The Round Church contains many medieval inscriptions, both official and scratched on its walls as graffiti. One study counted a total of 193 signs and 30 drawings, the vast majority bearing some kind of Christian symbolism. As a whole, the epigraphy of the Round Church dates from the 10th century, and three alphabets are represented: the Greek, the Glagolitic, and the Cyrillic, as well as two languages: Byzantine Greek and Old Bulgarian (the eastern Bulgarian recension of Old Church Slavonic). The Glagolitic inscriptions of the Round Church bear evidence that the use of that alphabet in Preslav continued alongside Cyrillic.

Perhaps the most famous and valuable writing on the walls of the church is a Cyrillic inscription on the south wall of the premises south of the narthex, conventionally known as the baptistery. The inscription was clumsily written on top of a mortar putty and says in translation: "Church of Saint John, built by chartophylax Paul". Despite being dated to the 10th century and its mention of the church's dedication and its potential donor, it cannot be described a classic donor's inscription because of its unnatural location and clumsy writing. Nikolova considers it more likely that the author of the inscription was a literate person who served under chartophylax Paul and desired to spread his fame. She believes the text may refer to the construction of the narthex only rather than the whole church, because she is of the opinion that the narthex may have been added after the building of the rotunda.
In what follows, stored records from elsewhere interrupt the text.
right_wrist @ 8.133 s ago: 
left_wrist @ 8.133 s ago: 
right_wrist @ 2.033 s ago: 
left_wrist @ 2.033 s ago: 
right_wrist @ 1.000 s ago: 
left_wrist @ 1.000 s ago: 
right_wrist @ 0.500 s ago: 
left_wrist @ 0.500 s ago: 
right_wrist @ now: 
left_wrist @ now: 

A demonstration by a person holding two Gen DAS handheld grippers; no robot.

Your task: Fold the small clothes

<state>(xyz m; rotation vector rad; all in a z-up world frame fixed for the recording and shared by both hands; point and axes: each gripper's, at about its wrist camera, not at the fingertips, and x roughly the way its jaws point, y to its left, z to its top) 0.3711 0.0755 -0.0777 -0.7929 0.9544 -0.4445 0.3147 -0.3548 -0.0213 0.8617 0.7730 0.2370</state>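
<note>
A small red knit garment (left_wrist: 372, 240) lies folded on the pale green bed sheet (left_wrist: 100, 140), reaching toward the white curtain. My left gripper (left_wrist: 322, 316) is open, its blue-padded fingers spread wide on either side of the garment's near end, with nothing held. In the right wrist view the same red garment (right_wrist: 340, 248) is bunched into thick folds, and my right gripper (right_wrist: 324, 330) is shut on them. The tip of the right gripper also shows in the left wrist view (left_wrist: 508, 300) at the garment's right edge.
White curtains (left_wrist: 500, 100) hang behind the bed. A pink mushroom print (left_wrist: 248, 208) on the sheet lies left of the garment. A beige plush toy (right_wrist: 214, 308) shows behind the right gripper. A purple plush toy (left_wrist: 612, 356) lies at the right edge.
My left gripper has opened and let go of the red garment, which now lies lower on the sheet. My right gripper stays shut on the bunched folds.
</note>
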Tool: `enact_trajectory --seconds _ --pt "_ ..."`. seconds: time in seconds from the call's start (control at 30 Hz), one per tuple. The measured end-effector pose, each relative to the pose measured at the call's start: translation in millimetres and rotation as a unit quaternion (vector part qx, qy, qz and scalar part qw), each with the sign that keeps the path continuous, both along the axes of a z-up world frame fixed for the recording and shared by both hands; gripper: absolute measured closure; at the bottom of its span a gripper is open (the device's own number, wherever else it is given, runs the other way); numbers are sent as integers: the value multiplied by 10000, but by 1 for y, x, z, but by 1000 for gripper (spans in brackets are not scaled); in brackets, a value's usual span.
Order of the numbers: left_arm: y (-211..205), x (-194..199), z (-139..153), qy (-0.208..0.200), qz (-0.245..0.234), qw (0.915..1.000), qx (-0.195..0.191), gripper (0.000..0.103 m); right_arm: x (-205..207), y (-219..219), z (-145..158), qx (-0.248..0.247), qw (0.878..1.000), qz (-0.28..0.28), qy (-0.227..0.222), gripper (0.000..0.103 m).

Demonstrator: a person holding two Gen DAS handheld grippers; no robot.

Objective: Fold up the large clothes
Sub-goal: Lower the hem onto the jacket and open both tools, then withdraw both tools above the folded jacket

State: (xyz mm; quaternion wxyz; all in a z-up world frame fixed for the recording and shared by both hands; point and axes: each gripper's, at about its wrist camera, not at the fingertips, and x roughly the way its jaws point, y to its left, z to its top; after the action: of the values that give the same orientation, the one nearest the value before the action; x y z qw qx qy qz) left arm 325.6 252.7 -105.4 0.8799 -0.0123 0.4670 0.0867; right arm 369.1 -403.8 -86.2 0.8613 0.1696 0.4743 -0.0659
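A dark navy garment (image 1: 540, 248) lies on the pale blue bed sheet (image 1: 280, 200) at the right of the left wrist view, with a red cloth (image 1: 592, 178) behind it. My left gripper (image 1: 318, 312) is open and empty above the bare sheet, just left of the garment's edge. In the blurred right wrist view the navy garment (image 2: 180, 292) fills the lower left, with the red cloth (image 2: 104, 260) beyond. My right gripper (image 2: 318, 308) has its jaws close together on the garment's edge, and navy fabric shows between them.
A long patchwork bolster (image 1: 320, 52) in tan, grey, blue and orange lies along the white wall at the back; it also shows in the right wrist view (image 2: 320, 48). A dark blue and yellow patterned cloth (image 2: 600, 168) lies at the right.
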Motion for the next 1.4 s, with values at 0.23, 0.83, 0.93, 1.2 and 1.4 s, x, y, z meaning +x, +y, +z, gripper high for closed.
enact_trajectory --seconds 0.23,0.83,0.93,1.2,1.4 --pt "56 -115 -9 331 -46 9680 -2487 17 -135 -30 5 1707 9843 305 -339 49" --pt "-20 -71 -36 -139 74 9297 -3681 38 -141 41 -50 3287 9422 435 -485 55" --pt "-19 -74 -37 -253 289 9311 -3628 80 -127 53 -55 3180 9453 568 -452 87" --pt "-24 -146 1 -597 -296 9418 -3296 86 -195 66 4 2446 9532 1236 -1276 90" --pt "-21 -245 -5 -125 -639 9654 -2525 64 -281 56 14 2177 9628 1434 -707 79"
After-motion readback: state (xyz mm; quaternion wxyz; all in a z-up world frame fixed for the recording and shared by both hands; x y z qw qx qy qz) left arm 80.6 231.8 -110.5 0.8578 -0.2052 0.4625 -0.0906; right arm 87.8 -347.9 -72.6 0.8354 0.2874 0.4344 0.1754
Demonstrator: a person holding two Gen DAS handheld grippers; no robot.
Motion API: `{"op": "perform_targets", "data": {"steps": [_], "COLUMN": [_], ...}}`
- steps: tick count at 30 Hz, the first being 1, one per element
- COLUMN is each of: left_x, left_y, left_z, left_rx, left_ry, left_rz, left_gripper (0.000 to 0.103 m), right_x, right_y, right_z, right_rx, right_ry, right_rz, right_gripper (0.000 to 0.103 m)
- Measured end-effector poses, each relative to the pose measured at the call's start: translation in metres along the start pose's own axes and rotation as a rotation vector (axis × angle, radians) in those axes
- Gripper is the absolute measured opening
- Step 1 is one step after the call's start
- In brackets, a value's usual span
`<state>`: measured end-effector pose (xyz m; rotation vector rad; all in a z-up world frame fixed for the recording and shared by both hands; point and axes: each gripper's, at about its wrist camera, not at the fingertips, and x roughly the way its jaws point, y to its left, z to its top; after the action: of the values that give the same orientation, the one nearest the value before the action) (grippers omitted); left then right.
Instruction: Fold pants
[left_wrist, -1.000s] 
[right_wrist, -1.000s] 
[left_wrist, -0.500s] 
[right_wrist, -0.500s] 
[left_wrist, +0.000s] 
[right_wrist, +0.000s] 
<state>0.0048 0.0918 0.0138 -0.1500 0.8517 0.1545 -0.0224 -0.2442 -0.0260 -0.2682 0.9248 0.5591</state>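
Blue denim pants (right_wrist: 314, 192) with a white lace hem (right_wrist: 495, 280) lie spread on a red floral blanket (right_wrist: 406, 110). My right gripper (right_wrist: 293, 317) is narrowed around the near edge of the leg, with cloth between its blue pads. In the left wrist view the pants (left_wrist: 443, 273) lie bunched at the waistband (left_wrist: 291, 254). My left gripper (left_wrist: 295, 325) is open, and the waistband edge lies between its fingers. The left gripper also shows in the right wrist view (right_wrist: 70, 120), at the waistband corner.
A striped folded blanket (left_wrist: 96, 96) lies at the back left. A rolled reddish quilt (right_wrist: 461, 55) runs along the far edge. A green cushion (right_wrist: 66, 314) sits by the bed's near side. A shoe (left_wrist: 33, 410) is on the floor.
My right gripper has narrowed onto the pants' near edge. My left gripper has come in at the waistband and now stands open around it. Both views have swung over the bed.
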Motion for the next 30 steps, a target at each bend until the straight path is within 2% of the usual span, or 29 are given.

Other examples of the epigraphy of the Round Church include several short Glagolitic and Cyrillic texts and separate letters. Among the Glagolitic inscriptions is the Preslav Abecedarium, a liturgical text including the first thirteen letters of that alphabet; some of the Cyrillic texts were written on ceramic tiles. The names and descriptions attached to the icons are in Greek, while there are also bilingual inscriptions in Greek and Bulgarian. Individual letters inscribed on the walls illustrate the way Greek and simplified Glagolitic letterforms were combined to form the early Cyrillic alphabet. On the walls of the church are graffiti of Christian crosses, animals, and up to 11 depictions of ships. At least one epitaph has been discovered, inscribed on the tombstone of a woman described as "God's servant Tudora".